Baby Mario Learns to Jump
Status: Version 1.0
Run via Webstart (b11)
A small experiment in AI Q-Learning. Baby Mario starts on a block, and he needs to practice and learn exactly
how high and far he should jump in order to get to the other block. Uses an adaptive learning AI to teach
Baby Mario - run it 1,000,000 times and see how much he has learned.
![]() |
Features
- Has a working Q-Learner AI that gets better as time passes.
- Can save and load AI files to have already-learned levels of AI.
- Noise can be added to test the capability of the AI - reduce block friction, change wind speed and gravity, etc.
- Has a help menu that says, "Figure it out." Great feature!
- Q-Learner variables (tau, beta, gamma, epsilon) can be changed to explore what's the best method of learning.
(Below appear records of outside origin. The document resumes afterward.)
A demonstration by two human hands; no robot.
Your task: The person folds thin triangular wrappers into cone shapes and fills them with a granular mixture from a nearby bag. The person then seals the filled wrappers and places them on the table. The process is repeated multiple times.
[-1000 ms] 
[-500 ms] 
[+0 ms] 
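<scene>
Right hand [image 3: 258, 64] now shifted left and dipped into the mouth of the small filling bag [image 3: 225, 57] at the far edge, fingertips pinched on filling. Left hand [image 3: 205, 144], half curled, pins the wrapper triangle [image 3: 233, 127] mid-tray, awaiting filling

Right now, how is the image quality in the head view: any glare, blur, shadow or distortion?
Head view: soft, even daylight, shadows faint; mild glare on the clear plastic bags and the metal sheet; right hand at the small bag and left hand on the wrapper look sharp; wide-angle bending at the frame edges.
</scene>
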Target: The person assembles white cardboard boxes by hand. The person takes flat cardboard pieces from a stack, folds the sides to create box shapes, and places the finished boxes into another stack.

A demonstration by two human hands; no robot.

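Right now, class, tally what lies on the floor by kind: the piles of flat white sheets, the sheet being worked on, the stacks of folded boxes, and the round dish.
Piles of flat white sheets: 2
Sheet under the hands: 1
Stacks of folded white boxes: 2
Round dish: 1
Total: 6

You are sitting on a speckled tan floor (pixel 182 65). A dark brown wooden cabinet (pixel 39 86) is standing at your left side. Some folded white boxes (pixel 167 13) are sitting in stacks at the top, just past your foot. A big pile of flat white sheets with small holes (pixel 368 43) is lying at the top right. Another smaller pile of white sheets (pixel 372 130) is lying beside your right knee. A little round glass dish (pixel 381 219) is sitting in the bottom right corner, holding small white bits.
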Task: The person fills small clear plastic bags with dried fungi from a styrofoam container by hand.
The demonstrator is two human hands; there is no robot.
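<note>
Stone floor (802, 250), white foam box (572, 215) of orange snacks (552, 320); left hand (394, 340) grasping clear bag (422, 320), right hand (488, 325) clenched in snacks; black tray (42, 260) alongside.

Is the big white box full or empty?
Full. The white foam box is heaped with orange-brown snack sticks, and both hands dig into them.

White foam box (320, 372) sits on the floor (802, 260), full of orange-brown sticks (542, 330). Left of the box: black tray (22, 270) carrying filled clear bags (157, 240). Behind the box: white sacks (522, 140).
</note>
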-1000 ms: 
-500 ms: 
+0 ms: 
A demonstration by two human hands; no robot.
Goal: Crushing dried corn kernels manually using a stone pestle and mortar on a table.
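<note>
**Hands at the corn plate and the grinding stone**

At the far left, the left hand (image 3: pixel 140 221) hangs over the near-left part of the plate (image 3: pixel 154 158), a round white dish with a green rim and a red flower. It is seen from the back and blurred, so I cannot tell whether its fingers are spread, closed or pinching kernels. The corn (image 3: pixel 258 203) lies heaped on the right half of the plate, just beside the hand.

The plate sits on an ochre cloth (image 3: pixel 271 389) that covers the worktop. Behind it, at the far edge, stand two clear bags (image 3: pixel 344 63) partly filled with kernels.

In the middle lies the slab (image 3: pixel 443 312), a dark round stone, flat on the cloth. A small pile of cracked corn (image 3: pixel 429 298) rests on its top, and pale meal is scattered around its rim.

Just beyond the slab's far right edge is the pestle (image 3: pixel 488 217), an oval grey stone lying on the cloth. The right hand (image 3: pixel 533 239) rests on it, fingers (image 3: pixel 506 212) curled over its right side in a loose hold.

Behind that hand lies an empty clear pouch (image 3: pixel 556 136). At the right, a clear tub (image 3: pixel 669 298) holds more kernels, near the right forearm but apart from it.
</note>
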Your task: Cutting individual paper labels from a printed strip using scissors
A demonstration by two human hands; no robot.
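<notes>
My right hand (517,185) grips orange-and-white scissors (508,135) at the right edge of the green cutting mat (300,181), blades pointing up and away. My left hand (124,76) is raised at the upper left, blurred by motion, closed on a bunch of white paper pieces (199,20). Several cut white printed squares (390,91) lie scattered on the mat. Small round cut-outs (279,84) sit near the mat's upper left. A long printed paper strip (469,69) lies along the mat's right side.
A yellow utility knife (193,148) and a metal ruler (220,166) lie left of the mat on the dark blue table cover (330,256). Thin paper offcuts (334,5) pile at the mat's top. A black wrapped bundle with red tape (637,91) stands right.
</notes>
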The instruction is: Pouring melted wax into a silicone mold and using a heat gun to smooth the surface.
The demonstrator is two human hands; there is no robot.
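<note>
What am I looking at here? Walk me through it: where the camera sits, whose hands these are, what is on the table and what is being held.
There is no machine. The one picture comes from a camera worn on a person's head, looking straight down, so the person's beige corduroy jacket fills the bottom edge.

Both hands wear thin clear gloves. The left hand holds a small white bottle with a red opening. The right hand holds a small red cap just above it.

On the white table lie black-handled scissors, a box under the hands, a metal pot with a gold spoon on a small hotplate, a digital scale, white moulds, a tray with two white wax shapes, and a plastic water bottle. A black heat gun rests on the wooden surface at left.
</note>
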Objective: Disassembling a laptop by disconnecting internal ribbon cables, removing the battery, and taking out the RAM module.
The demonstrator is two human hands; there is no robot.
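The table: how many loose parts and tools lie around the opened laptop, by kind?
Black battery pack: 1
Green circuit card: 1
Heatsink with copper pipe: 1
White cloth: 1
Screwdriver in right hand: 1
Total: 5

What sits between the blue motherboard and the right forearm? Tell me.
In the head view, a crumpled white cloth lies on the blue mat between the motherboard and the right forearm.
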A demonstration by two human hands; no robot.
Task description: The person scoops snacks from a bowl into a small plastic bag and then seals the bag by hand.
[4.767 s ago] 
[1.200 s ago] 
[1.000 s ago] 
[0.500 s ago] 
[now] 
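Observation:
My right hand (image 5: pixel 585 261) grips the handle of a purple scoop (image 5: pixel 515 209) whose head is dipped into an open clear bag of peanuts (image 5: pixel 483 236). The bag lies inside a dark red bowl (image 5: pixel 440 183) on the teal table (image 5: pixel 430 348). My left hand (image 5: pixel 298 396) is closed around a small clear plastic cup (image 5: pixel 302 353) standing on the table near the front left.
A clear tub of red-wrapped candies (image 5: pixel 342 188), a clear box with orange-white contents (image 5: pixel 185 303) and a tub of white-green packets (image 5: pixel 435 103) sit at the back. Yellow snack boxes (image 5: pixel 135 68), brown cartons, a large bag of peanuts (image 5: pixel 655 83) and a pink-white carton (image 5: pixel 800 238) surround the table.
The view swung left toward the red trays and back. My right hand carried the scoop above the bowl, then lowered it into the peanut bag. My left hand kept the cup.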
- A million frames can be skipped to observe how much he learns after such a time period (he should always be able to land).
Usage
Just try to play around. Baby Mario jumps on his own with no help. See how smart he gets after 1,000,000 iterations. Try randomizing the blocks to see how good he is at landing on absolutely anything after 1,000,000 iterations. Well, some are simply too high for him to reach, but otherwise, he's perfect. If he seems to make a poor choice, he's probably exploring. Try turning changing his explore amount, which is the variable called "epsilon."
Future
Baby Mario has already learned to jump - there's no future for him! However, I continue to use the Q Learner AI method in fun places.